> **Work instruction**
Filter the entries below, keeping only lines with the word "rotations".

[Stored records]
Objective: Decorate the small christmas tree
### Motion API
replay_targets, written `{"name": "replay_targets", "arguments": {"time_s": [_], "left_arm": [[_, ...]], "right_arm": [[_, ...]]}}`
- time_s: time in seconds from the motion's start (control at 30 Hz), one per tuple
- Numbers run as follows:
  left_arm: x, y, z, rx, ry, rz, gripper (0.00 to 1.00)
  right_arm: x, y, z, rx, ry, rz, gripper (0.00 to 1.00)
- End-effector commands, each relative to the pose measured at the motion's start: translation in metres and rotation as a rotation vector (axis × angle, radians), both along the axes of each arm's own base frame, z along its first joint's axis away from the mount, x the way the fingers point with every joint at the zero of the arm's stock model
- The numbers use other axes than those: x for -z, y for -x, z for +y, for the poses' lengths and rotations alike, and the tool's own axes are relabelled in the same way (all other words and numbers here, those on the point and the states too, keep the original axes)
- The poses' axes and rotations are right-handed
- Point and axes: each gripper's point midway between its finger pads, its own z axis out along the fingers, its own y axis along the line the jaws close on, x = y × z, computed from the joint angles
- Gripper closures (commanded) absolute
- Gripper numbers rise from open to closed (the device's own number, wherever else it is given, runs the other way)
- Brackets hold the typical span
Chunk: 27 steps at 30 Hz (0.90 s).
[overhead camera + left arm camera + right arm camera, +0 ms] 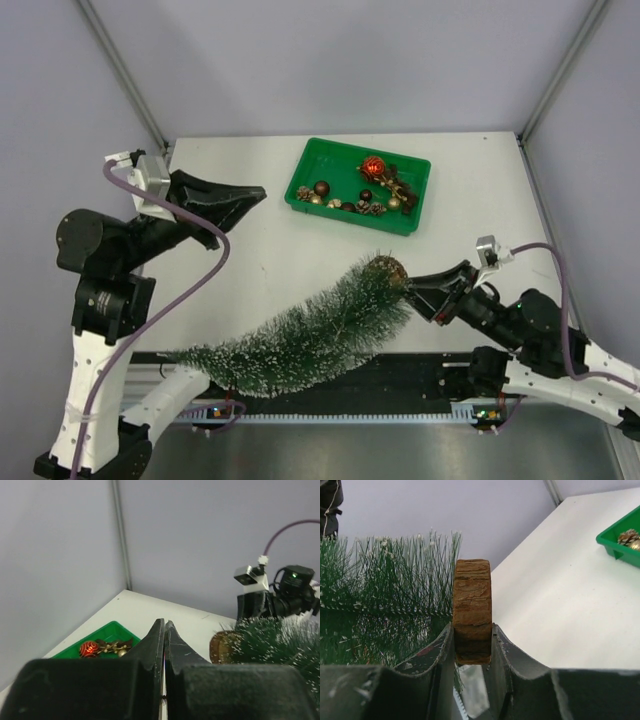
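The small christmas tree (300,340), dark green with frosted bristles, is held tilted over the table's near edge, tip at the lower left. My right gripper (410,287) is shut on its round wooden disc base (472,610), one jaw on each flat face. The base and bristles also show in the left wrist view (270,642). My left gripper (255,196) is shut and empty, raised at the left, pointing toward the green tray (312,162). The tray holds a red bauble (373,166), brown and gold baubles and pine cones.
Grey walls and metal frame posts (122,70) enclose the table. The black rail (420,375) runs along the near edge under the tree. The tray also shows in the left wrist view (111,630) and the right wrist view (615,545).
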Motion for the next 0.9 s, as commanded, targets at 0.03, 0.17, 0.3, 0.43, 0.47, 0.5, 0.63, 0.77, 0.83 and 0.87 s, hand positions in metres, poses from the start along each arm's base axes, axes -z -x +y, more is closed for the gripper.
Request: {"name": "replay_targets", "arguments": {"time_s": [0.03, 0.17, 0.3, 0.43, 0.47, 0.5, 0.63, 0.77, 0.83, 0.87], "left_arm": [[-0.013, 0.037, -0.012, 0.196, -0.08, -0.046, 1.0], [-0.019, 0.043, -0.01, 0.19, -0.12, -0.104, 1.0], [-0.027, 0.048, -0.004, 0.143, -0.156, -0.195, 1.0], [-0.028, 0.052, 0.0, 0.126, -0.202, -0.241, 1.0], [-0.027, 0.052, 0.0, 0.123, -0.211, -0.25, 1.0], [-0.025, 0.052, 0.001, 0.119, -0.224, -0.265, 1.0], [-0.018, 0.05, 0.003, 0.1, -0.255, -0.283, 1.0], [-0.006, 0.046, 0.004, 0.084, -0.253, -0.26, 1.0], [0.001, 0.042, 0.006, 0.051, -0.237, -0.246, 1.0], [0.005, 0.039, 0.007, 0.031, -0.224, -0.225, 1.0]], "right_arm": [[-0.035, -0.003, -0.012, 0.035, 0.154, -0.101, 1.0], [-0.03, -0.025, -0.019, 0.154, 0.285, -0.065, 1.0], [-0.026, -0.042, -0.029, 0.268, 0.362, -0.03, 1.0], [-0.026, -0.053, -0.047, 0.376, 0.377, 0.003, 1.0], [-0.027, -0.055, -0.053, 0.401, 0.373, 0.009, 1.0], [-0.027, -0.058, -0.058, 0.429, 0.381, 0.011, 1.0], [-0.033, -0.062, -0.069, 0.486, 0.352, 0.033, 1.0], [-0.04, -0.062, -0.068, 0.493, 0.254, 0.045, 1.0], [-0.044, -0.063, -0.073, 0.514, 0.183, 0.063, 1.0], [-0.047, -0.064, -0.077, 0.529, 0.134, 0.073, 1.0]]}}
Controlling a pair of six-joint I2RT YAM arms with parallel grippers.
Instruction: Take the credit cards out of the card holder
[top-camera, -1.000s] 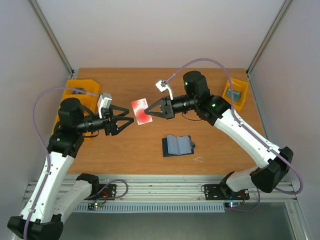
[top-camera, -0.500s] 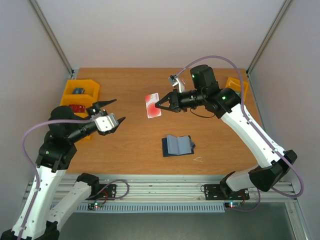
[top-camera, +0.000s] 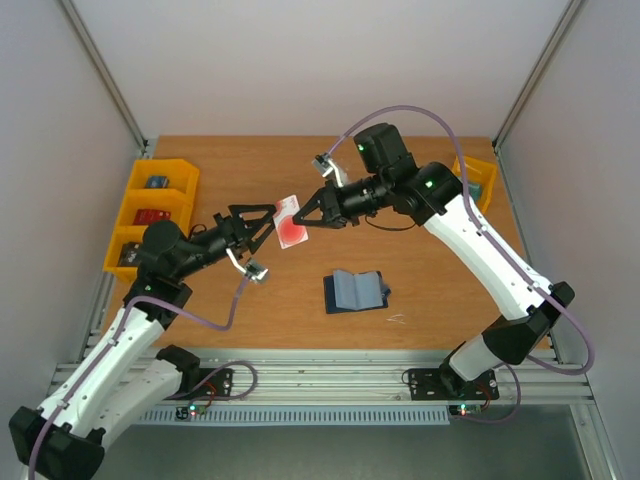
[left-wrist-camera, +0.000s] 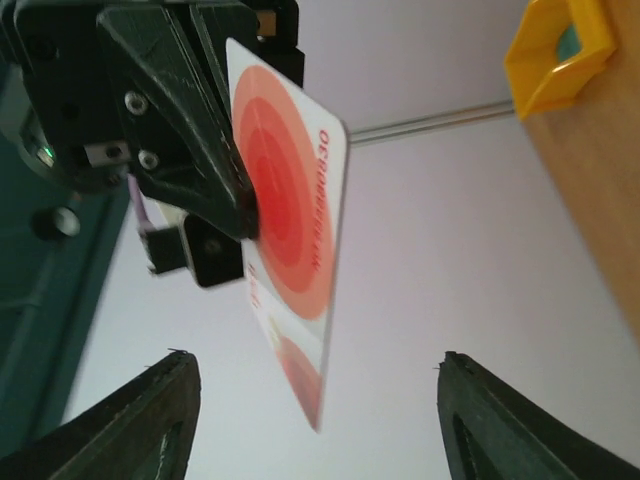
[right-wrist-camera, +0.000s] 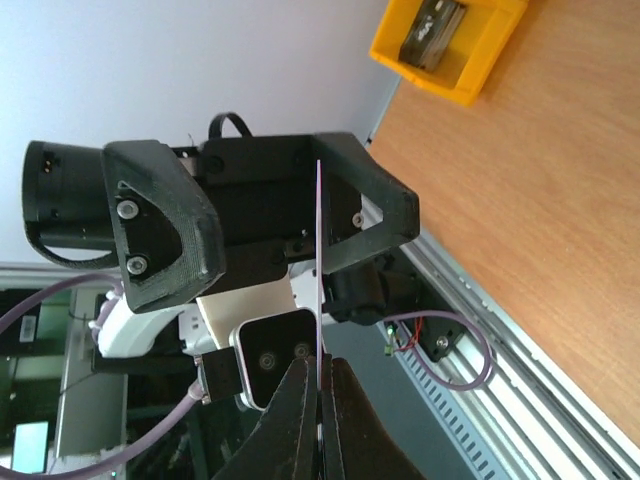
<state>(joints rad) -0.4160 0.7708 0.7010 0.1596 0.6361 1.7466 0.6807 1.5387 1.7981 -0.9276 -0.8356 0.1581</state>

> **Answer space**
- The numbers use other axes than those: x for -z, y for -x, z for +y, for the poses' lengths and rotations alike, and the tool's own axes are relabelled in the same way (all other words and numbers here, those on the point and the states too, keep the original axes)
- The poses' axes and rotations are right-handed

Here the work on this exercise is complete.